SABMiller is one of the world’s leading brewers with more than 200 beer brands and some 70,000 employees in over 75 countries. Twenty eight of its top executives are currently in London as part of an executive training program being delivered by SAID – Oxford University’s esteemed business school. As part of this course the organisers wanted to provide the SAB Miller executives with an insight into the world of ‘neurogastronomy’, so who better to involve in such a task than Professor Spence, with a little culinary support by the Kitchen Theory team!
Based on our continued interest in the field of neurogastronomy we were thrilled when Professor Spence sought our culinary assistance in organising an evening which included beer cocktails, a multisensory four course dinner with artisan beer pairing and insights into the world of neurogastronomy delivered by the professor.

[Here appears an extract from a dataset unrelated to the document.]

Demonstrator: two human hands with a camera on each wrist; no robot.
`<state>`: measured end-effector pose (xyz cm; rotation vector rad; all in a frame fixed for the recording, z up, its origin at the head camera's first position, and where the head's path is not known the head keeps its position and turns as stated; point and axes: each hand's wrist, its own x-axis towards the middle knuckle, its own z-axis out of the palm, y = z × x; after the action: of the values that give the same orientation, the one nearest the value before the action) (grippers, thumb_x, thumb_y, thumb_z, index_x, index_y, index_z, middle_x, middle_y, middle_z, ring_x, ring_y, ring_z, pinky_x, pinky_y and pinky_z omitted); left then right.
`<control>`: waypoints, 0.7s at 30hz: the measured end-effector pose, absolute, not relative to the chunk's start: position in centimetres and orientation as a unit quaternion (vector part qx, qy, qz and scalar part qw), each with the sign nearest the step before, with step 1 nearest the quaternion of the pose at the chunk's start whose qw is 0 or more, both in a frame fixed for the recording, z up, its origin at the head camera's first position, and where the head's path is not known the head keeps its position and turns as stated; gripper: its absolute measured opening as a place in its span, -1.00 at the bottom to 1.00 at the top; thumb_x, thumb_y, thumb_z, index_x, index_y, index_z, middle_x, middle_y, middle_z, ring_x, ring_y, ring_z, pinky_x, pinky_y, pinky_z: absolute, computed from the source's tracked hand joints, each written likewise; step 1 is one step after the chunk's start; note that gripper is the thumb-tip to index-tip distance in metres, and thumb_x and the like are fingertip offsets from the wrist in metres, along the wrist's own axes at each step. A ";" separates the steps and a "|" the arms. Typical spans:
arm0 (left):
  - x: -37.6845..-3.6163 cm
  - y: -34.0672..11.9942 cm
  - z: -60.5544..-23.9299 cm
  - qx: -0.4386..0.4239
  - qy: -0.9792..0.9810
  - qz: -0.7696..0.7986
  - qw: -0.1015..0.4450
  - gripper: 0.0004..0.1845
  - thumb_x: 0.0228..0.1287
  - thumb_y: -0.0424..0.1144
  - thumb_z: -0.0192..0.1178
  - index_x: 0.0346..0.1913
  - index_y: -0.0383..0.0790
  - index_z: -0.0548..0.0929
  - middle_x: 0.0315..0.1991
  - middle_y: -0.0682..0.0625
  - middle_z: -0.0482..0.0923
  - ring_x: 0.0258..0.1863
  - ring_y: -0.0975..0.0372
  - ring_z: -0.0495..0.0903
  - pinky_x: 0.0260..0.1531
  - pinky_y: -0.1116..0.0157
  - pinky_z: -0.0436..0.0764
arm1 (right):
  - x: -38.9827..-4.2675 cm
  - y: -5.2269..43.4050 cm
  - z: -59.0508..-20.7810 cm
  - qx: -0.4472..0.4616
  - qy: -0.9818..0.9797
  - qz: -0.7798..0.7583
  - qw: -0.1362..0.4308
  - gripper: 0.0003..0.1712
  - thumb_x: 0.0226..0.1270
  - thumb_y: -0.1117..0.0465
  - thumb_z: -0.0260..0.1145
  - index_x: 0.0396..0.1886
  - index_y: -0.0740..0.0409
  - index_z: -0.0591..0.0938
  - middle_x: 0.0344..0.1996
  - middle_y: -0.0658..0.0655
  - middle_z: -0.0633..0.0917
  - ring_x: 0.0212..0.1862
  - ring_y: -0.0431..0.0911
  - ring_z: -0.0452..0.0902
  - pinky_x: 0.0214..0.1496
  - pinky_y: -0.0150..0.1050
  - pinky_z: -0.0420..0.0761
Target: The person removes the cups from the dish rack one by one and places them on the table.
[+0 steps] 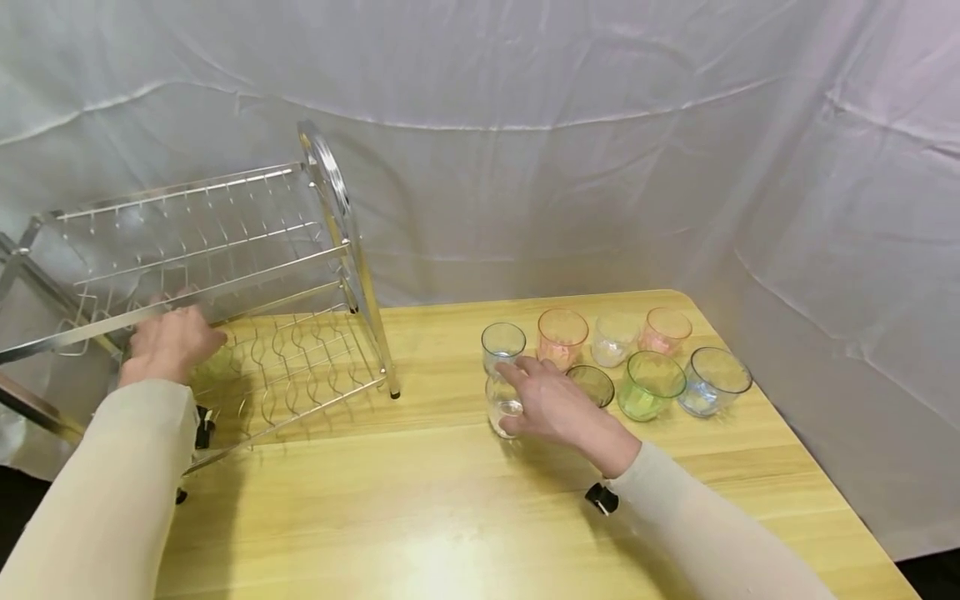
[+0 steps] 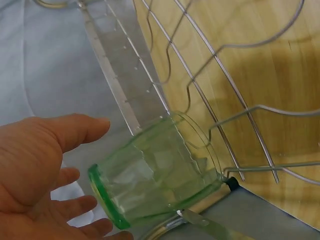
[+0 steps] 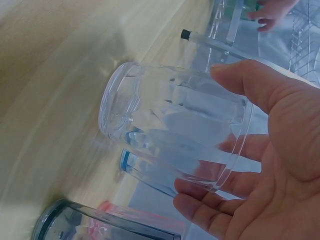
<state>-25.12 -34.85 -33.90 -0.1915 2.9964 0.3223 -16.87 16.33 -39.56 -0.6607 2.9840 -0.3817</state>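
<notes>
Two hands, two glasses: one at the rack, one on the table

From the head camera, your left hand (image 1: 171,342) sits at the lower tier of the dish rack (image 1: 225,275), covering most of a green glass (image 1: 217,363). Your right hand (image 1: 551,404) curls round a clear glass (image 1: 504,406) standing upright on the table (image 1: 450,500), just in front of the cluster of coloured glasses (image 1: 648,367).

Your left wrist camera shows what the head view hides: the green glass (image 2: 155,175) lies on its side on the rack wires, base toward your palm, mouth pointing away. Your fingers (image 2: 75,205) are spread loosely beside it, thumb just apart; no grip shows.

Your right wrist camera shows thumb and fingers (image 3: 220,190) wrapped round the clear glass (image 3: 170,145), near its rim.
</notes>
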 end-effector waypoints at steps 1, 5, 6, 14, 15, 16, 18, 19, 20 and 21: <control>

Neurogastronomy is a field with an ever increasing level of interest by chefs the world round. Its focus is the manner in which our brain interprets flavour based on our five senses. Now although ‘taste’ may initially be considered the predominant sense when it comes to flavour perception it is really your sense of smell which is the star player. You can perceive around five main tastes (sweet, salty, sour and umami – although some claim up to sixteen different taste exist), you’re nose on the other hand can detect up to 80,000 different aroma compounds!
Simple experiment; pinch your nose and then pick a random jelly bean out of a packet, pop it in your mouth and try to guess the flavour. You will definitely get that it tastes sweet, maybe a little sour, but as for the actual flavour, it will only be once you let go of your nose and inhale that you are able to identify the flavour. We all experience this every now and again; when we catch a cold and our nose is blocked. People always talk about not being able to ‘taste’ food when they are sick, but it is mainly their blocked nose which is contributing to the distinct lack of ability to savour flavours.
Now other than taste it is clear that all our senses contribute towards our dining experience, whether it be the colour of our food, its smell, taste, texture, temperature, sound. All these elements make up our perception of a food. Take celery; if you don’t feel that crisp snap when you break off a stick from the bunch, you will instantly assume it’s not fresh. If a cucumber has no crunch, a chill is shrivelled and bruised, a steak is grey (from oxidization), a fish is smelly.. all these are not directly linked to ‘flavour’ however they will affect our perception of the food and in doing so will also affect our perceived flavour and subsequent enjoyment of a food.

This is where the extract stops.